What to produce => Your task is to output the data exactly as it stands.

***** Stored data *****

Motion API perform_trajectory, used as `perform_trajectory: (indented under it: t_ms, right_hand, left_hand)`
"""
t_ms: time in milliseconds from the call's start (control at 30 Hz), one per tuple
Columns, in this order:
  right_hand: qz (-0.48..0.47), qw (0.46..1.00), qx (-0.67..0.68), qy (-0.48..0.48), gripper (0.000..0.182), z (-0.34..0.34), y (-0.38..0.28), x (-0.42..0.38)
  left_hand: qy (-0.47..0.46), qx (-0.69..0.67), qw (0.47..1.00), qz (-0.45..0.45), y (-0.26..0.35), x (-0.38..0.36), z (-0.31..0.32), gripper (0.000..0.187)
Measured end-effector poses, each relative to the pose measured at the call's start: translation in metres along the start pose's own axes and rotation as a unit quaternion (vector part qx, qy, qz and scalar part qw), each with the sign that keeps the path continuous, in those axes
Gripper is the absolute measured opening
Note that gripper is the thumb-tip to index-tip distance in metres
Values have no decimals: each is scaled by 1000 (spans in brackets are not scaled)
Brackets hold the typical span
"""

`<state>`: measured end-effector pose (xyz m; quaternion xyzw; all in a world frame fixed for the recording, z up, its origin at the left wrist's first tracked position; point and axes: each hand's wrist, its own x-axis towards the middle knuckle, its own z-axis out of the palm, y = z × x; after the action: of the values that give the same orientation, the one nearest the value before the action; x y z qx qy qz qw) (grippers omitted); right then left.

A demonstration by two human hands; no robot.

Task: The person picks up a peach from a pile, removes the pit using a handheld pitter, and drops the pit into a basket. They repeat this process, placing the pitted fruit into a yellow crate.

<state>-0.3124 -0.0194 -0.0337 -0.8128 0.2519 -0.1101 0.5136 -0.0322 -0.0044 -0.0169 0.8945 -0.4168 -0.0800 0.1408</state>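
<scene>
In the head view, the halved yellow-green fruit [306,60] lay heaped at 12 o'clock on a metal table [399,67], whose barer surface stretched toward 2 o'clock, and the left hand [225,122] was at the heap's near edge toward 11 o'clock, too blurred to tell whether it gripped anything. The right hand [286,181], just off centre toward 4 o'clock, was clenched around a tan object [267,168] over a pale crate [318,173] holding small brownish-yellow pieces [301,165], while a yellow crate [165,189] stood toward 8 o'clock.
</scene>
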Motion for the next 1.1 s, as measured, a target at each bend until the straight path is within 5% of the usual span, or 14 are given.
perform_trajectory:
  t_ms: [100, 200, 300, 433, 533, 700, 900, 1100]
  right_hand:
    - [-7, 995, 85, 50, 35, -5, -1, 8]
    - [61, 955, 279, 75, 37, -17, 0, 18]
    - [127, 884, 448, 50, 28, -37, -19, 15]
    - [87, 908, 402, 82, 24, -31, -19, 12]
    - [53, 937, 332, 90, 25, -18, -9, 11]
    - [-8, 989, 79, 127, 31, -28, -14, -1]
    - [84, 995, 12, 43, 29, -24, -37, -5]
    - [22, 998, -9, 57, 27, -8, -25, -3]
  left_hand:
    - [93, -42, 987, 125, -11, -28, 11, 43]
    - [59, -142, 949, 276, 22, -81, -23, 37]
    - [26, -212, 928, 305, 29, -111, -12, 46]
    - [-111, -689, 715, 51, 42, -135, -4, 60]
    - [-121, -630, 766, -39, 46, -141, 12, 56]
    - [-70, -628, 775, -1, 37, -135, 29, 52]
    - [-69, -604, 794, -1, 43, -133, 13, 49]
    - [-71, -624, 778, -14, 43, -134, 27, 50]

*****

Response below =>
Motion API perform_trajectory, used as `perform_trajectory: (indented under it: t_ms, right_hand, left_hand)`
"""
t_ms: time in milliseconds from the call's start (control at 30 Hz), one per tuple
Columns, in this order:
  right_hand: qz (-0.48..0.47), qw (0.46..1.00), qx (-0.67..0.68), qy (-0.48..0.48), gripper (0.000..0.182), z (-0.34..0.34), y (-0.38..0.28), x (-0.42..0.38)
  left_hand: qy (-0.47..0.46), qx (-0.69..0.67), qw (0.47..1.00), qz (-0.45..0.45), y (-0.26..0.35), x (-0.38..0.36), z (-0.31..0.32), gripper (0.000..0.187)
Measured end-effector poses, each relative to the pose measured at the call's start: translation in metres along the start pose's own axes and rotation as a unit quaternion (vector part qx, qy, qz and scalar part qw), each with the sign that keeps the path continuous, in those axes
Gripper is the absolute measured opening
Note that gripper is the thumb-tip to index-tip distance in metres
Values have no decimals: each is scaled by 1000 (spans in brackets are not scaled)
Brackets hold the typical span
"""

`<state>`: measured end-effector pose (xyz m; quaternion xyzw; all in a world frame fixed for the recording, z up, its origin at the left wrist's first tracked position; point and axes: each hand's wrist, its own x-axis towards the middle knuckle, its own z-axis out of the palm, y = z × x; after the action: of the values that give the same orientation, the one nearest the value before the action; x y z qx qy qz qw) (grippers omitted); right then left.

A demonstration by two human hands; no robot.

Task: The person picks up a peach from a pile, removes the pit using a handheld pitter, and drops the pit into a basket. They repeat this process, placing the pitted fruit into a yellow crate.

<state>-0.3124 -0.0194 -0.0337 -0.8128 0.2519 -0.1101 0.5136 -0.0322 -0.0044 -0.0169 0.8945 -0.4168 -0.0800 0.1408</state>
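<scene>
In the head view, the halved yellow-green fruit [306,60] lay heaped at 12 o'clock on a metal table [399,67], whose barer surface stretched toward 2 o'clock, and the left hand [225,122] was at the heap's near edge toward 11 o'clock, too blurred to tell whether it gripped anything. The right hand [286,181], just off centre toward 4 o'clock, was clenched around a tan object [267,168] over a pale crate [318,173] holding small brownish-yellow pieces [301,165], while a yellow crate [165,189] stood toward 8 o'clock.
</scene>
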Motion for the next 1.1 s, as measured, a target at each bend until the straight path is within 5% of the usual span, or 14 are given.
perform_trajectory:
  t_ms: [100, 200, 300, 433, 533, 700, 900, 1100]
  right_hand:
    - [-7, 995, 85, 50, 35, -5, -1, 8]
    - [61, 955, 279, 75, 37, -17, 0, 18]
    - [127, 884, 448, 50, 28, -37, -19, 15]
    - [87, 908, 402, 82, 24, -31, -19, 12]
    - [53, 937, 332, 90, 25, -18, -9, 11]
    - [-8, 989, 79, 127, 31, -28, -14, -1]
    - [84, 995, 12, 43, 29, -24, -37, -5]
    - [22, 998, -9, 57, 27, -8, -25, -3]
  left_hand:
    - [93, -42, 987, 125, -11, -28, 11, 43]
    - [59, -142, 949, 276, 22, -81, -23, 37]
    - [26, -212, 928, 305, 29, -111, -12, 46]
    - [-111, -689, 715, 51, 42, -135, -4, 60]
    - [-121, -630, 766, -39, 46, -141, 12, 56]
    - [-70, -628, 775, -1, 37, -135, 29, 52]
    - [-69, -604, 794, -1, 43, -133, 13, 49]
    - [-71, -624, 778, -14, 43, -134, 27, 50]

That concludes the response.